The regression test suite should literally implement all of the business requirements, and then the two become the same thing (if there's no test for it, it's not a requirement, and vice versa), so then you can work on the codebase with confidence, and it's therefore not legacy code, no matter how old it is or what old school language it's written in.
>>I've had many real-life situations where I successfully chain-deleted thousands of lines of legacy code and replaced it with some sub-100-line method that simply worked. All that without understanding how legacy code works. You're wondering what's the secret here? Instead of trying to deduce the undocumented logic behind legacy code I gathered current requirements and implemented them in the simplest way possible.
Except one of the main reasons legacy code tends to be so long is that it deals with tens/hundreds of small edge-cases or bugs that your "sub-100-line method" simply cannot account for. So what you are doing when you re-write the legacy code without even understanding what it does is regressing the product by several years in terms of maturity and stability. Your new code will face the same problems the legacy code did, except it will break. And then you will have to start adding to it...
Now, it is absolutely possible that those edge-cases and bugs that the legacy code dealt with are no longer an issue: maybe they were added back in Windows XP days, and your users no longer use Windows XP, or something. In that case, yes, go ahead and rewrite it.

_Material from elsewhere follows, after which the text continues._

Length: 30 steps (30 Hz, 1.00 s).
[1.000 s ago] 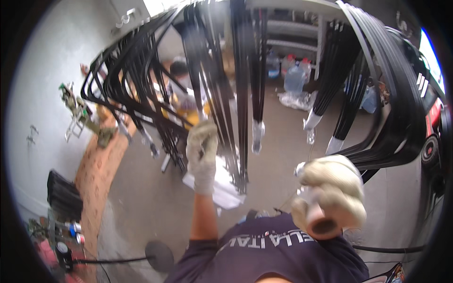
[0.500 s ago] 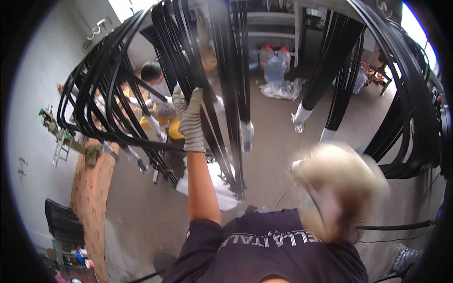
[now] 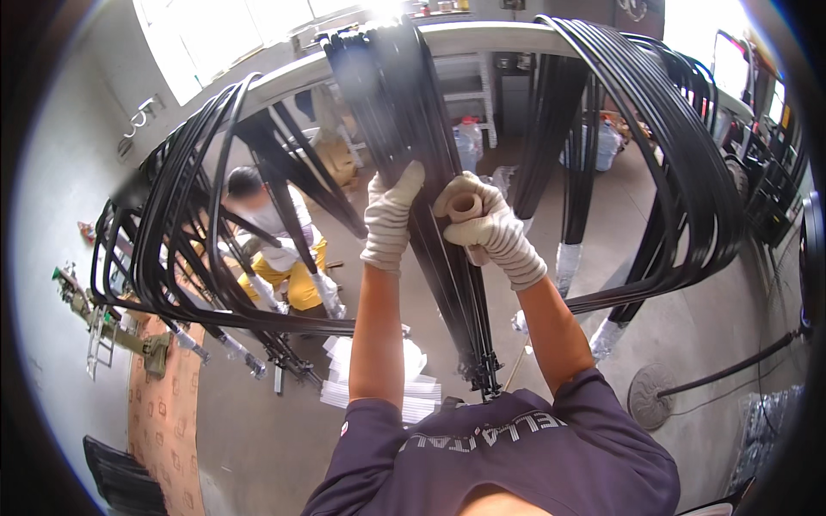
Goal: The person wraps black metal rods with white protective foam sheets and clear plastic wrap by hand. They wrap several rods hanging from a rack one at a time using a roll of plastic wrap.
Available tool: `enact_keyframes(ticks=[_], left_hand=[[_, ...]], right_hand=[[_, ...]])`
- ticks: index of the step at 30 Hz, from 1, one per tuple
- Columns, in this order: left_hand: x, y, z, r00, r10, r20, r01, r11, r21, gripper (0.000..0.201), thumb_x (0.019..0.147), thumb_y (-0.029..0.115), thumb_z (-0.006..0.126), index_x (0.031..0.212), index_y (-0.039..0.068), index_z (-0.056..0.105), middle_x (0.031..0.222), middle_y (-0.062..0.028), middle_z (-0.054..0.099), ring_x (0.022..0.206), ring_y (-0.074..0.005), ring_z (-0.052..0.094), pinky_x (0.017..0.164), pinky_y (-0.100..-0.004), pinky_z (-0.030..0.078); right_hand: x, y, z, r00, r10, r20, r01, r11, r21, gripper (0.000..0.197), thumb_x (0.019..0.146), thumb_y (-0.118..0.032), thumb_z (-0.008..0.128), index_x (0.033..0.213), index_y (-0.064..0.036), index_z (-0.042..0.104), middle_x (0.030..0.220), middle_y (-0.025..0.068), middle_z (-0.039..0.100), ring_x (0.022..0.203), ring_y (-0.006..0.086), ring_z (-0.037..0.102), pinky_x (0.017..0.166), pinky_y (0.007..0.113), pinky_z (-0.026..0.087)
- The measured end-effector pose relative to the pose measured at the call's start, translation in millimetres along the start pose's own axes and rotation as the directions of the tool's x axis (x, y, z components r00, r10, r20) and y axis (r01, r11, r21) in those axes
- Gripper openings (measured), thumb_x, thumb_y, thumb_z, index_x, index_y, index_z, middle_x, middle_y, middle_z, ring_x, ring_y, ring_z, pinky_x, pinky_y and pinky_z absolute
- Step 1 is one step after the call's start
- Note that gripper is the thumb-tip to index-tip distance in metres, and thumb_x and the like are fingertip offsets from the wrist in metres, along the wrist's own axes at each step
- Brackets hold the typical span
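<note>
A thick bundle of long black strips (image 3: 404,112) hangs down in front of me from a pale overhead bar (image 3: 495,36). My left hand (image 3: 391,217), in a striped whitish knit glove, grips the bundle's left side with the thumb laid over its front. On the right side, my gloved right hand (image 3: 499,232) clutches a roll of wrapping film (image 3: 465,206), its hollow core facing me, close against the strips. Below both hands the bundle narrows to dark hardware-like ends (image 3: 483,374). Whether film lies around the strips at my hands is hard to tell.
Looped black strips (image 3: 688,215) hang on both sides, several with plastic-wrapped ends (image 3: 566,267). Beyond the left loops a co-worker in yellow trousers (image 3: 297,284) sits low. White sheets (image 3: 413,387) lie on the floor. At the right is a round stand base (image 3: 651,396).
My right hand, blurred low near my chest before, has come up to the bundle with the roll. The left hand still holds strips, now gathered into a thicker bundle. The view has shifted.
</note>
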<state>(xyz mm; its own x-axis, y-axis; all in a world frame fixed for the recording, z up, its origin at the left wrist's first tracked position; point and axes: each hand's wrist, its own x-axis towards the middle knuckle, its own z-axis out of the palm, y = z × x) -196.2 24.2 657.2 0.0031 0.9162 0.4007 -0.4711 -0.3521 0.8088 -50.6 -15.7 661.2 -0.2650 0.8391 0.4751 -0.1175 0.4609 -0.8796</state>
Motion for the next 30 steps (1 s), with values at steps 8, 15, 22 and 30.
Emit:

But you need to think about and understand what it does first, and why.
Exactly, It comes across as really arrogant to replace thousands of lines like that without even looking at them.
Maybe those old timers first iteration only had 100 lines too.
I've done massive refactorings in the past as the parent is suggesting. But before I do it, I try to figure out whether the code is hard to read because the developer was bad, or because a good developer was forced to add support for hundreds of edge cases over the years.
If I notice at a cursory glance that I can replace more than a few ridiculously convoluted chunks of code with something simpler and be sure that I broke no edge case for those chunks, I just assume that the previous developer was simply incompetent and rewrite the whole thing to meet the original requirements. (And perhaps down the line a developer better than I will do the same with my code!)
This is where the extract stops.